Exercise objective
Could you reproduce, exactly as written, every line from the one containing "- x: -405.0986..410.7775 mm" through the last line of the records, and nothing else?

Record excerpts
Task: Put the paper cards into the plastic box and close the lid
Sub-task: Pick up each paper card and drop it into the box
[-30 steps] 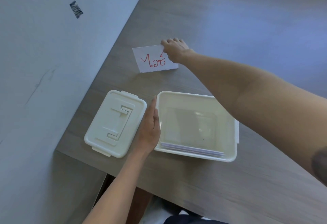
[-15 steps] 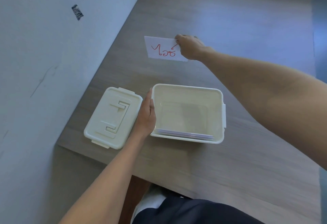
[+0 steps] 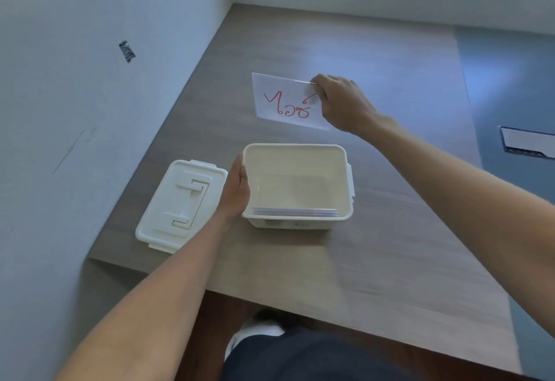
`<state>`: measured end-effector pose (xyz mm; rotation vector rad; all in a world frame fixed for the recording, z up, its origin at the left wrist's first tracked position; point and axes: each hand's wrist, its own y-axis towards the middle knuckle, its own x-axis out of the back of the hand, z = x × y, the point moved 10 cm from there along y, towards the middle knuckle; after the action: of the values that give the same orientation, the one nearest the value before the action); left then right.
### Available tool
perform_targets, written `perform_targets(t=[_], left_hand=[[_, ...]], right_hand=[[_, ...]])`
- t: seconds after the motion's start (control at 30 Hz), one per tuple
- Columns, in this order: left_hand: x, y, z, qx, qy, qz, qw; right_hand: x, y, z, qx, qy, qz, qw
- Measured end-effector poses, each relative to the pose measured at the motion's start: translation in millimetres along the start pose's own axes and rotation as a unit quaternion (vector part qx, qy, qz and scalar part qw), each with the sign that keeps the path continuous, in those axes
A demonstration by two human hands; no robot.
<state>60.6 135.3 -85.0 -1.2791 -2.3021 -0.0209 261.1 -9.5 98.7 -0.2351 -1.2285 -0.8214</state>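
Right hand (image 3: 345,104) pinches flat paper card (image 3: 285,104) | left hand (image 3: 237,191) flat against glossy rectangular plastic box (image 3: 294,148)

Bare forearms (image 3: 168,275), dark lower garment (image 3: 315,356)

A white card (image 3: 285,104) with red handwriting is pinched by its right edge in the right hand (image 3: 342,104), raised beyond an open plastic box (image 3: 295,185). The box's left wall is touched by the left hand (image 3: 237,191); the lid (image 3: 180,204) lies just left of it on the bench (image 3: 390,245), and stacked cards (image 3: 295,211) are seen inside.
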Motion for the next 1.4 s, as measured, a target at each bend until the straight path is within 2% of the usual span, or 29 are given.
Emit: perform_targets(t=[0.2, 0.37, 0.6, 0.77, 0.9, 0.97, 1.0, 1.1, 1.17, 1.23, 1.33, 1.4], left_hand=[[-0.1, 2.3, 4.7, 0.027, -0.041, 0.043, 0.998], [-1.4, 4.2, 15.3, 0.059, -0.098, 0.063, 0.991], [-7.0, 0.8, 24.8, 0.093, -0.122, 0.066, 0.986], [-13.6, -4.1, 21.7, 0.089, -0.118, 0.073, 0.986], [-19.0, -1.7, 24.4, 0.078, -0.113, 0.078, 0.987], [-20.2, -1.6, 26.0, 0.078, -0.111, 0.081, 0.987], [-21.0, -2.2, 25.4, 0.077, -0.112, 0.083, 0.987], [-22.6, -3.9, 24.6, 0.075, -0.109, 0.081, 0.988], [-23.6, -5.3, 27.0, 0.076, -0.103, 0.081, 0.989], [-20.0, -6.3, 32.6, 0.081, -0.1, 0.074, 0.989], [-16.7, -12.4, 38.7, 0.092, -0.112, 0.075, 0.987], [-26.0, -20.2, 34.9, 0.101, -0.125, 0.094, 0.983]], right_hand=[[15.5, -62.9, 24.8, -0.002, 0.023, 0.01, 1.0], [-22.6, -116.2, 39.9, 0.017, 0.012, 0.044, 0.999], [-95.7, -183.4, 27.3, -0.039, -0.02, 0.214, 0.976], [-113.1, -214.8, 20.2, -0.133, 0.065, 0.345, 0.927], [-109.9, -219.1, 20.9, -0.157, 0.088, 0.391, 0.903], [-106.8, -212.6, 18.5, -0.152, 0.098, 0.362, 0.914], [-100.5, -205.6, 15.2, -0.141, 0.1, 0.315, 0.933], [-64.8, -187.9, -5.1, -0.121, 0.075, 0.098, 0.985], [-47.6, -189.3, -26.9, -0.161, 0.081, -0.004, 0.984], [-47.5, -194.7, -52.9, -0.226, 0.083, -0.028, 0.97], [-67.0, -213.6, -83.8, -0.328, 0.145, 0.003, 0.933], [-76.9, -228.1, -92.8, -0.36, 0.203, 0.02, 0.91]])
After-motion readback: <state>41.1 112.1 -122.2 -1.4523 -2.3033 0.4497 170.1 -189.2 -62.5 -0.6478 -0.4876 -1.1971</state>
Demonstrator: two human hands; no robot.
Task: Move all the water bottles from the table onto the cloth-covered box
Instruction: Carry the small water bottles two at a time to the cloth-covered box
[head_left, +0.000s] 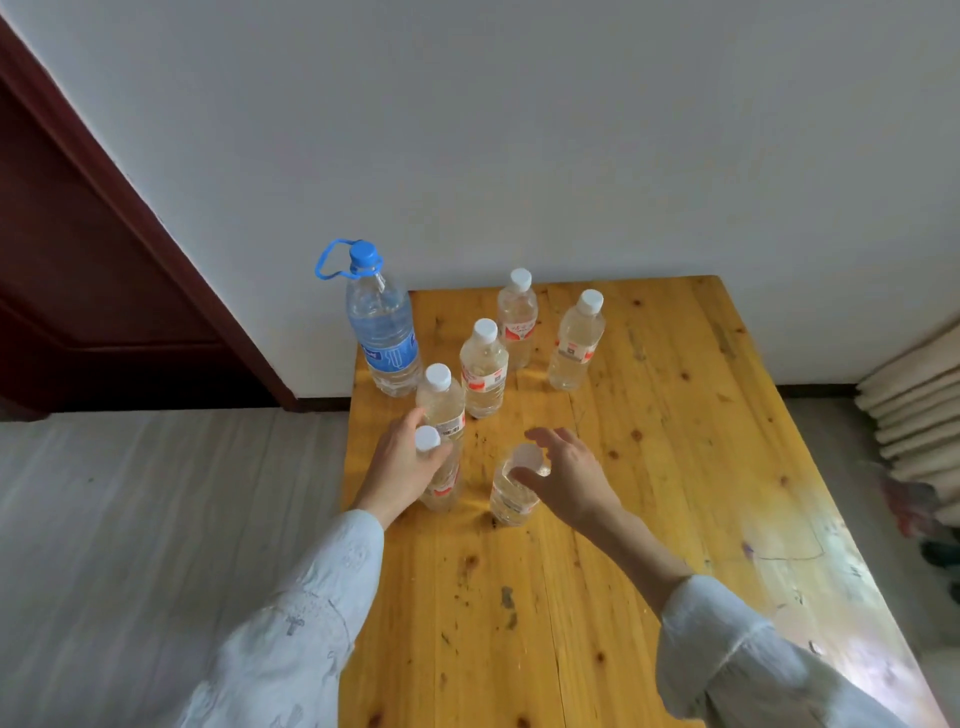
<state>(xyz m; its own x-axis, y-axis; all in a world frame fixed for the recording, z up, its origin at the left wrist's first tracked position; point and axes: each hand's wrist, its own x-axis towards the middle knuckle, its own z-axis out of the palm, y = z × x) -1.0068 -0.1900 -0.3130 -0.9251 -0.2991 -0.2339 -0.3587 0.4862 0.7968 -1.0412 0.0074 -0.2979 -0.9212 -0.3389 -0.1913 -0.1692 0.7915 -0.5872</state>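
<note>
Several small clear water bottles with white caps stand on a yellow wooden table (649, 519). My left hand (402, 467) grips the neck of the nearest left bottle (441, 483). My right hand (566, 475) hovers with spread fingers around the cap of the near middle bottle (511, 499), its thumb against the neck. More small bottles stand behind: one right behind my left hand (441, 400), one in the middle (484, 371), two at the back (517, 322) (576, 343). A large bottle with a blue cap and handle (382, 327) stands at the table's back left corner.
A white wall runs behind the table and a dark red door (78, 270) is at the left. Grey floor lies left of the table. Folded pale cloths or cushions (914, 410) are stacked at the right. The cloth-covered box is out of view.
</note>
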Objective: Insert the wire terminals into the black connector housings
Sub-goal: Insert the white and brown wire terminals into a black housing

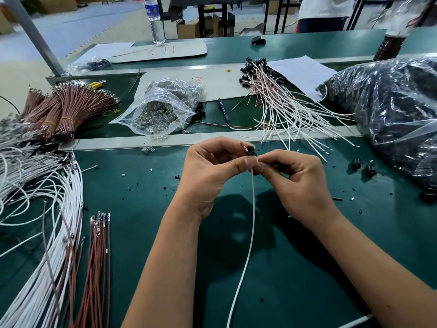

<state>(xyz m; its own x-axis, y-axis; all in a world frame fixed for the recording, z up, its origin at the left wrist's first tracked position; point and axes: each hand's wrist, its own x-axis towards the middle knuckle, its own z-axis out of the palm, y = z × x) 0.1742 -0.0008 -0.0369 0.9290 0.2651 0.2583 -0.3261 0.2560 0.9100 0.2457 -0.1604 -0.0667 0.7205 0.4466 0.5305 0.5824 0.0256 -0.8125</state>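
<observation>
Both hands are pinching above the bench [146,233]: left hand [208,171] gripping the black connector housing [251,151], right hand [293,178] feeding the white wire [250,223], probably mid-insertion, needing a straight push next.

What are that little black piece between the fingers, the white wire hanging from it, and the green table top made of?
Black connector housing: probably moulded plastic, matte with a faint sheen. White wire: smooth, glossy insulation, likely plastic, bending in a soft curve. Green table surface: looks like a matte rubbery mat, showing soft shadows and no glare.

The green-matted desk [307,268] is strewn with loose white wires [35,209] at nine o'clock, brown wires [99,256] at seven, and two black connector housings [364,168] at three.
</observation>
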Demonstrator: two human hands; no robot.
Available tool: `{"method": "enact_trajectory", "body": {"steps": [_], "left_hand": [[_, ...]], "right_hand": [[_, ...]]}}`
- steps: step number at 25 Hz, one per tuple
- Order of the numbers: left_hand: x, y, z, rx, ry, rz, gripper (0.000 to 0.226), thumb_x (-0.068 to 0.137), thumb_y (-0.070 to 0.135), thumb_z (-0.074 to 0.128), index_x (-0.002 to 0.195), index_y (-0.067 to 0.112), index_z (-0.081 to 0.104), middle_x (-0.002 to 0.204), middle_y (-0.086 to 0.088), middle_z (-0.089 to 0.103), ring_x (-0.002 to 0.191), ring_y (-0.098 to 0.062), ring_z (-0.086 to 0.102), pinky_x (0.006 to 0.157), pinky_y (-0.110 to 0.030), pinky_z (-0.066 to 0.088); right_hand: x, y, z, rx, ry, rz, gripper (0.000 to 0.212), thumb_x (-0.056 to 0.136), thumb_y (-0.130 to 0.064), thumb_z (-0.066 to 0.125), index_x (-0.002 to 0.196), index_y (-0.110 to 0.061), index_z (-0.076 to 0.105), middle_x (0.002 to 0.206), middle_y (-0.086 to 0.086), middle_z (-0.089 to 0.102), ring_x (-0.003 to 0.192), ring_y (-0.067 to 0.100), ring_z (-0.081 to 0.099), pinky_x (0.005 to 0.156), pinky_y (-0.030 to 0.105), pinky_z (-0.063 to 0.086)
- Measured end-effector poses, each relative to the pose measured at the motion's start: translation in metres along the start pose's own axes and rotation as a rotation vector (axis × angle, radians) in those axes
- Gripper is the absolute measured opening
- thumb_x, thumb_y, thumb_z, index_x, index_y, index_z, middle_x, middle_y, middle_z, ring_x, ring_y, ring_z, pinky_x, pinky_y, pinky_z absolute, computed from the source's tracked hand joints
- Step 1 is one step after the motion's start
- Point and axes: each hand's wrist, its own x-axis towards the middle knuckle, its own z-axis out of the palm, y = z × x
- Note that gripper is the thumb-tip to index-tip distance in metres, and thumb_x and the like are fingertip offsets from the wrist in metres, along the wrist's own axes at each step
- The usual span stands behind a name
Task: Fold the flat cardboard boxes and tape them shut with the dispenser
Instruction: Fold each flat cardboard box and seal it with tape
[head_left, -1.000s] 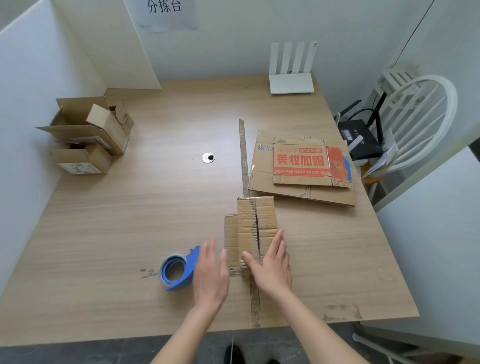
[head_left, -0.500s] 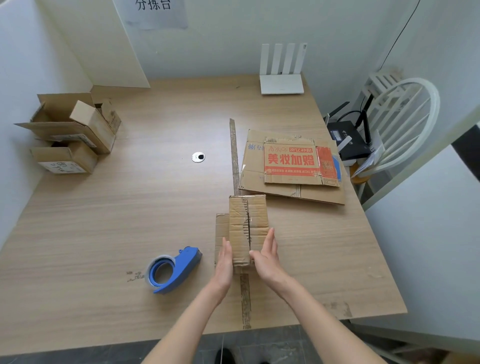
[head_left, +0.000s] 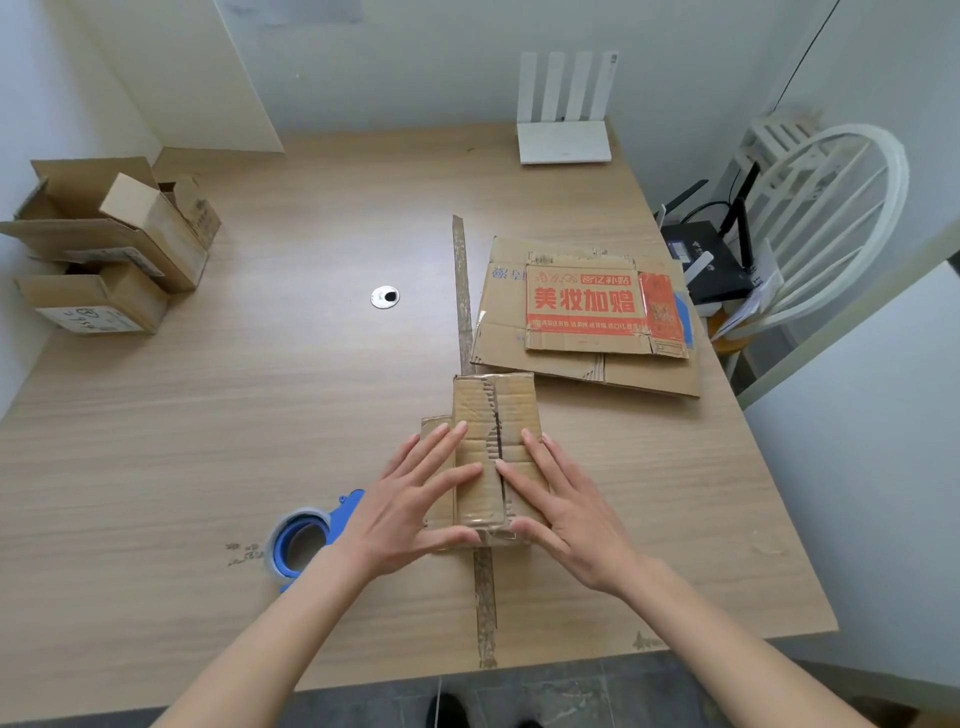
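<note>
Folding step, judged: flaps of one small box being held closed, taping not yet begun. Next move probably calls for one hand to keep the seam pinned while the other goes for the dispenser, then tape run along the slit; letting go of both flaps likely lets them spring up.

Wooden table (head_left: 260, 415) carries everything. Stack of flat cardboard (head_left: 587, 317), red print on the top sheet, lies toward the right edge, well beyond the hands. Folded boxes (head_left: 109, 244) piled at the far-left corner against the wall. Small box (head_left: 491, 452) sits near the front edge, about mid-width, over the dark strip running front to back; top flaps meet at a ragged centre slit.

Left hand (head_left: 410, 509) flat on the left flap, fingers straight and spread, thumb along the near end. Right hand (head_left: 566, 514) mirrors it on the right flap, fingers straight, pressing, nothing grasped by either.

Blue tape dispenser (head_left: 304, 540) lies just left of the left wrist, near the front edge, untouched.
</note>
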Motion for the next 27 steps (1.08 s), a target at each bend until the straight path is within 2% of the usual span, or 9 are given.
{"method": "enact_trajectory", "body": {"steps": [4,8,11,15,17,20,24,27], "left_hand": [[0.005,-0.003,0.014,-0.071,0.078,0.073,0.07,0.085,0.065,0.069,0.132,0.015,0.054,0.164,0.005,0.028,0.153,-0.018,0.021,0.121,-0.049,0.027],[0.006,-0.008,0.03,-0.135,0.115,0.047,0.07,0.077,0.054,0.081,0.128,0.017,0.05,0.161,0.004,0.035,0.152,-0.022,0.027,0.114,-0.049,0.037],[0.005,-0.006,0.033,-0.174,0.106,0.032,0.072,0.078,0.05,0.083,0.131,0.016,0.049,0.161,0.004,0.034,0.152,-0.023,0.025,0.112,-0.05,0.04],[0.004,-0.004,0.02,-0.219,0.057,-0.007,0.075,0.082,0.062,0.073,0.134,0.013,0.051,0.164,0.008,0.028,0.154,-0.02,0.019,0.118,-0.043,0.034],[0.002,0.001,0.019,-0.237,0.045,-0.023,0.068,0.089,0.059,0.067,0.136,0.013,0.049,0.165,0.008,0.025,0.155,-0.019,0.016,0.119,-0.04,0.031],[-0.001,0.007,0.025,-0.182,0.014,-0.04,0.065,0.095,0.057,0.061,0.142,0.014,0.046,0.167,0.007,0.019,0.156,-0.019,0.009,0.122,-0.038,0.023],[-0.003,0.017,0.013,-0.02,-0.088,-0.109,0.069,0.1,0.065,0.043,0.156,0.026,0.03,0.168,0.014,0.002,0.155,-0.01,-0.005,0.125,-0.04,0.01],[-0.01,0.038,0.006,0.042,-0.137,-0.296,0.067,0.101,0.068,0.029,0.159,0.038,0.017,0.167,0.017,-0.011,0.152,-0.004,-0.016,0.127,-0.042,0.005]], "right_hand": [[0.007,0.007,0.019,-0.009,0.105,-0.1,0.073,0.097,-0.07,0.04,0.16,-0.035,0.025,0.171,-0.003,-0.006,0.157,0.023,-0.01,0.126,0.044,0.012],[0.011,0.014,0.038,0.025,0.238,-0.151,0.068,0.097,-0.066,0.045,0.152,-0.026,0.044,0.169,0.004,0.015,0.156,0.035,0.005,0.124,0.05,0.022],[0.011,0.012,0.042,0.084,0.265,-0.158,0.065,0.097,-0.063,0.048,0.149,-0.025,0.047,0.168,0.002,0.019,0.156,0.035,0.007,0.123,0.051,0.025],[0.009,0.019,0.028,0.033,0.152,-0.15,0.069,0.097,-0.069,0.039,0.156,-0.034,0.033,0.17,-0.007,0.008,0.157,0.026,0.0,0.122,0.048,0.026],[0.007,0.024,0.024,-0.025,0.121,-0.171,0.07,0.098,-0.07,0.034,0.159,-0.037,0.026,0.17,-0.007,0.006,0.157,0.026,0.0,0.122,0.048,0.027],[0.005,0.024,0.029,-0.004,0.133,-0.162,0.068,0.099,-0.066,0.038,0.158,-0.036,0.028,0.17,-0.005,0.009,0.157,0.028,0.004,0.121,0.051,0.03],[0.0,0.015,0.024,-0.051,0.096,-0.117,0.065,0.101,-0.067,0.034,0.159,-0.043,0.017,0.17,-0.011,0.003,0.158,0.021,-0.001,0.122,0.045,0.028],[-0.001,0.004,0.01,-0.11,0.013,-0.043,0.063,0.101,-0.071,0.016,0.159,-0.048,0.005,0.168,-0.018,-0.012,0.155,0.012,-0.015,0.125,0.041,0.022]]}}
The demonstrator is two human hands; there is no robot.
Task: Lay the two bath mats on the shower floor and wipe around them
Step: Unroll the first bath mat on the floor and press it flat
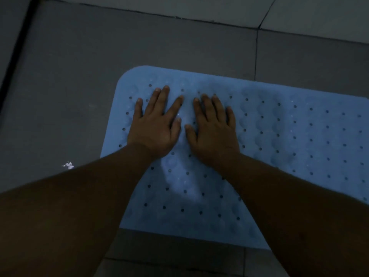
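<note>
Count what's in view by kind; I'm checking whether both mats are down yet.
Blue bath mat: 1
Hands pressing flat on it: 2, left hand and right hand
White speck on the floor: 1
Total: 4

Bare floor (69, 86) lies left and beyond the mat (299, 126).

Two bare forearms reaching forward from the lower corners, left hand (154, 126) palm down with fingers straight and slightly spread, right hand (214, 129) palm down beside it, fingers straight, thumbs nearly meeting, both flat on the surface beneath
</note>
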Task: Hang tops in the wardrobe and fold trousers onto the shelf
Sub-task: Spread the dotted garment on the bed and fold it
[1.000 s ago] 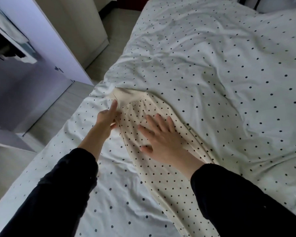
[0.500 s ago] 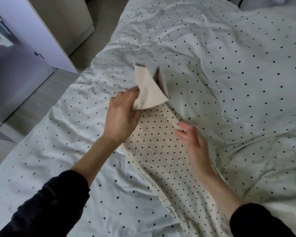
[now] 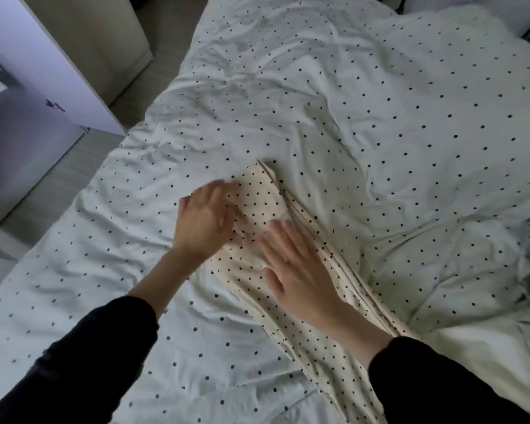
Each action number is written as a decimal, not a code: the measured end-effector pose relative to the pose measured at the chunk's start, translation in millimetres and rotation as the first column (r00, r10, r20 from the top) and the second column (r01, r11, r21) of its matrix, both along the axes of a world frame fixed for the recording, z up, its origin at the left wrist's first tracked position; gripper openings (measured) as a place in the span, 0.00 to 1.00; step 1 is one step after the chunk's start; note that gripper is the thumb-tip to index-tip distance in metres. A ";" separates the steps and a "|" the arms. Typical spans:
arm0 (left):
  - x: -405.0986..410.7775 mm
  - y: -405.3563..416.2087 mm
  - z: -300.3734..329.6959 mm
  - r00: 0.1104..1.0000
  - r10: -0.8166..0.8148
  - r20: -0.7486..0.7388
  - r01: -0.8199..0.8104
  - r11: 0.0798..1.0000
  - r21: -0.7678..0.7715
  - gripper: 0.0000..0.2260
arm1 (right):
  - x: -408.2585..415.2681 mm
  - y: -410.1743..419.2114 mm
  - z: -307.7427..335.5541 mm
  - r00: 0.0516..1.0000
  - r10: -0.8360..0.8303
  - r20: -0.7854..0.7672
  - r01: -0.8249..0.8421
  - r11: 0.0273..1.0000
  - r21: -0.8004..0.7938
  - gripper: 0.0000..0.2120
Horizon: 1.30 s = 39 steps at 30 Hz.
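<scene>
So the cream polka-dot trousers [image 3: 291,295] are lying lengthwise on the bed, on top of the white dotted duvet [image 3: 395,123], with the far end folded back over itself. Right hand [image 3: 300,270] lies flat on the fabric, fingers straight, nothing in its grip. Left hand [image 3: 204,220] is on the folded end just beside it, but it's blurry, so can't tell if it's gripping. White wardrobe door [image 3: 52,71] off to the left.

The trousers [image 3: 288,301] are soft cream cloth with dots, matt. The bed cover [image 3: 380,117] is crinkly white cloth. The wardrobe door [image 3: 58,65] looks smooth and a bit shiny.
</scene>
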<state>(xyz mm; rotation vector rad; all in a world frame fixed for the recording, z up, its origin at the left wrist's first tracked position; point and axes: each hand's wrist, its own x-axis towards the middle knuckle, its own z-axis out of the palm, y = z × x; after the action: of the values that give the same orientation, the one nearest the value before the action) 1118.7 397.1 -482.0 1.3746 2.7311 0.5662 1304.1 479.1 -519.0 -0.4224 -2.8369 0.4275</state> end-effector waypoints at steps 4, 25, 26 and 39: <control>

Result
  - x: -405.0986..410.7775 mm
  - y: -405.3563..416.2087 mm
  - z: -300.3734..329.6959 mm
  - r00: 0.1104..1.0000
  - r10: -0.8166..0.8148
  - r20: -0.7486..0.7388
  - r01: -0.8199..0.8104
  - r11: 0.0798..1.0000
  - r21: -0.7678..0.7715
  - gripper: 0.0000..0.2260
arm1 (right):
  - x: -408.2585..415.2681 mm
  - y: -410.1743..419.2114 mm
  - z: -307.7427..335.5541 mm
  - r00: 0.0516..1.0000
  - r10: -0.8360..0.8303
  - r20: -0.7854..0.7672
  - r01: -0.8249..0.8421
  - r11: 0.0273..1.0000
  - r21: -0.8004..0.7938
  - gripper: 0.0000..0.2120
Horizon: 1.30 s = 39 steps at 30 Hz.
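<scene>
So the cream polka-dot trousers [image 3: 291,295] are lying lengthwise on the bed, on top of the white dotted duvet [image 3: 395,123], with the far end folded back over itself. Right hand [image 3: 300,270] lies flat on the fabric, fingers straight, nothing in its grip. Left hand [image 3: 204,220] is on the folded end just beside it, but it's blurry, so can't tell if it's gripping. White wardrobe door [image 3: 52,71] off to the left.

The trousers [image 3: 288,301] are soft cream cloth with dots, matt. The bed cover [image 3: 380,117] is crinkly white cloth. The wardrobe door [image 3: 58,65] looks smooth and a bit shiny.
</scene>
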<state>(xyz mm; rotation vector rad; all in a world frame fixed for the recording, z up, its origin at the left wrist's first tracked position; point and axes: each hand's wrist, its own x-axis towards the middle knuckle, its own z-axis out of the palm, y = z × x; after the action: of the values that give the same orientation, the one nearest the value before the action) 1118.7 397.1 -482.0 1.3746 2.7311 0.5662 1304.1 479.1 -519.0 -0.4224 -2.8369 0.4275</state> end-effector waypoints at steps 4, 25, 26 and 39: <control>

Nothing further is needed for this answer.